Quand les chrétiens d’Egypte aident les musulmans à rompre le jeûne du ramadan

Par Aziz El Massassi (contributeur Le Monde Afrique, Le Caire)
Dans le bazar de Khan el-Khalili, au Caire, pendant le mois du ramadan, en juillet 2014.

Du riz, du pain, du poulet. Si le dîner est frugal et dure moins d’une demi-heure, l’événement reste exceptionnel dans une Egypte régulièrement secouée de violences intercommunautaires. L’église évangélique Kasr Al-Doubara organise au Caire des iftar – le repas qui, à chaque coucher du soleil, rompt le jeûne pendant le mois du ramadan – à destination des musulmans défavorisés.
A quelques mètres de la place Tahrir, cet établissement très actif ambitionne de participer à la concorde interreligieuse par ce geste envers les plus nécessiteux. L’église sert 350 plats tous les vendredis et samedis soir depuis le début du mois sacré de l’islam, le 6 juin.
« Le but est de faire communauté avec nos frères musulmans. Je refuse de voir notre cohabitation comme source de tensions ou de problèmes », affirme le prêtre Fawzy Wahib, à l’initiative de ces repas organisés depuis cinq ans.
Installé à l’une des cinq grandes tables dressées en pleine rue pour l’occasion, le religieux insiste sur la dimension caritative de l’événement, dans un pays où la pauvreté concerne au moins 26 % de la population : « Cette année, le nombre de personnes bénéficiaires a augmenté par rapport aux précédentes éditions, à cause du contexte économique très difficile dans le pays. Et la situation est bien pire en dehors du Caire. »
Violences dans le centre du pays
Quelques minutes avant que l’appel à la prière de la mosquée la plus proche ne résonne dans tout le quartier, autorisant les musulmans à rompre le jeûne, Fawzy Wahib harangue ses convives : « Musulmans et chrétiens, nous formons un cœur unique, celui de l’Egypte. Nous sommes un seul peuple, un seul pays. Vive l’Egypte ! »
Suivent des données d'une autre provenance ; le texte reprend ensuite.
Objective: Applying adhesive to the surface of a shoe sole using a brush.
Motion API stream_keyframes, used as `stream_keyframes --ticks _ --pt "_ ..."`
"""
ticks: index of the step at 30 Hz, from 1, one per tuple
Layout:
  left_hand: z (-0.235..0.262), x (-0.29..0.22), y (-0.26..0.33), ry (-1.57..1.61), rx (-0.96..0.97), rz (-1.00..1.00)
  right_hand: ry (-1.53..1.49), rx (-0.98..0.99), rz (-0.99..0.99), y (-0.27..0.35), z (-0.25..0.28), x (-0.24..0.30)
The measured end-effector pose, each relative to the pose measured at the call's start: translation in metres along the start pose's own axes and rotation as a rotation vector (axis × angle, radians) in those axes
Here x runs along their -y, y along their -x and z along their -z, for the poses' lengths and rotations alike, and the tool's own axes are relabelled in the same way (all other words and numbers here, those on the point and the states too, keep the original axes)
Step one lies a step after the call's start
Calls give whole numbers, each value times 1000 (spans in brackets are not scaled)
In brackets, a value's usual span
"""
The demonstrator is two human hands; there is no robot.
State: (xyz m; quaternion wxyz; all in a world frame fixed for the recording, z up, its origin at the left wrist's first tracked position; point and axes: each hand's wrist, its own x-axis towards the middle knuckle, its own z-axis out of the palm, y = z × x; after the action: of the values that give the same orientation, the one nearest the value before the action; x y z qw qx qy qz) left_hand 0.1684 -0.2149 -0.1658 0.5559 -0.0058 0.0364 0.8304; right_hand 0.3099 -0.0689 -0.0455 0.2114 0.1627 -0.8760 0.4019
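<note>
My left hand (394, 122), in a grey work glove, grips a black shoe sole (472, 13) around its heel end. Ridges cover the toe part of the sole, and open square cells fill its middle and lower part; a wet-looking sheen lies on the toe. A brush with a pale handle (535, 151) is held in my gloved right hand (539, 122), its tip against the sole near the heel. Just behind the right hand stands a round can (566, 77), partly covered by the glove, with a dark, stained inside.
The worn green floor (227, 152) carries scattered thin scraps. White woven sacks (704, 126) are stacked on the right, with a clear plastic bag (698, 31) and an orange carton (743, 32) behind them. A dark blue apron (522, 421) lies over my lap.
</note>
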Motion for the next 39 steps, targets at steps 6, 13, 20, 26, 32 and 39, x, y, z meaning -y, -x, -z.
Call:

Sous le regard des officiers, présents en masse devant l’église, l’ensemble de l’auditoire applaudit le discours aux tonalités nationalistes, qui n’est pas sans rappeler les mots du président Abdel Fatah Al-Sissi à la suite des violences intercommunautaires du début du mois de juin à Al-Minya, en Moyenne-Egypte. Une région où l’Etat est accusé d’abandon des chrétiens, soutiens traditionnels du régime, et de complaisance envers les extrémistes salafistes, alors même que le gouvernement se targue de promouvoir un islam éclairé et tolérant.
Fin mai, des villageois de la province avaient incendié plusieurs domiciles de familles chrétiennes et agressé une femme copte à la suite de rumeurs faisant état d’une relation amoureuse entre son fils et une musulmane.
« Ma génération refuse de vivre dans un pays divisé »
Au rythme assourdissant d’une chanson pop louant la grandeur de l’église chrétienne et de l’Etat, une fidèle fait du zèle, drapée des couleurs de l’Egypte et portant autour du coup un crucifix, une main de Fatma et un portrait du président Abdel Fatah Al-Sissi.
Fawzy Wahib récuse toute concurrence entre les différentes communautés chrétiennes, en particulier vis-à-vis de la puissante Eglise copte, la plus importante du Proche-Orient, représentant entre 6 % et 10 % des 91 millions d’Egyptiens. Chaque année, d’autres églises organisent le même type d’opérations dans tout le pays.
« Nous essayons d’aider nos frères les musulmans comme nous le pouvons, lance Caroline Samir, 17 ans, une fidèle de l’église évangélique, en servant les derniers plats. C’est une chose très importante à l’heure actuelle, en particulier pour ma génération qui refuse de vivre dans un pays divisé. Nous avons choisi la voie de l’unité. »
Lorsque les lieux se vident, une femme en niqab et une jeune bénévole chrétienne au brushing impeccable débarrassent ensemble les derniers couverts. Le son de la musique est coupé. Chacune s’en ira de son côté.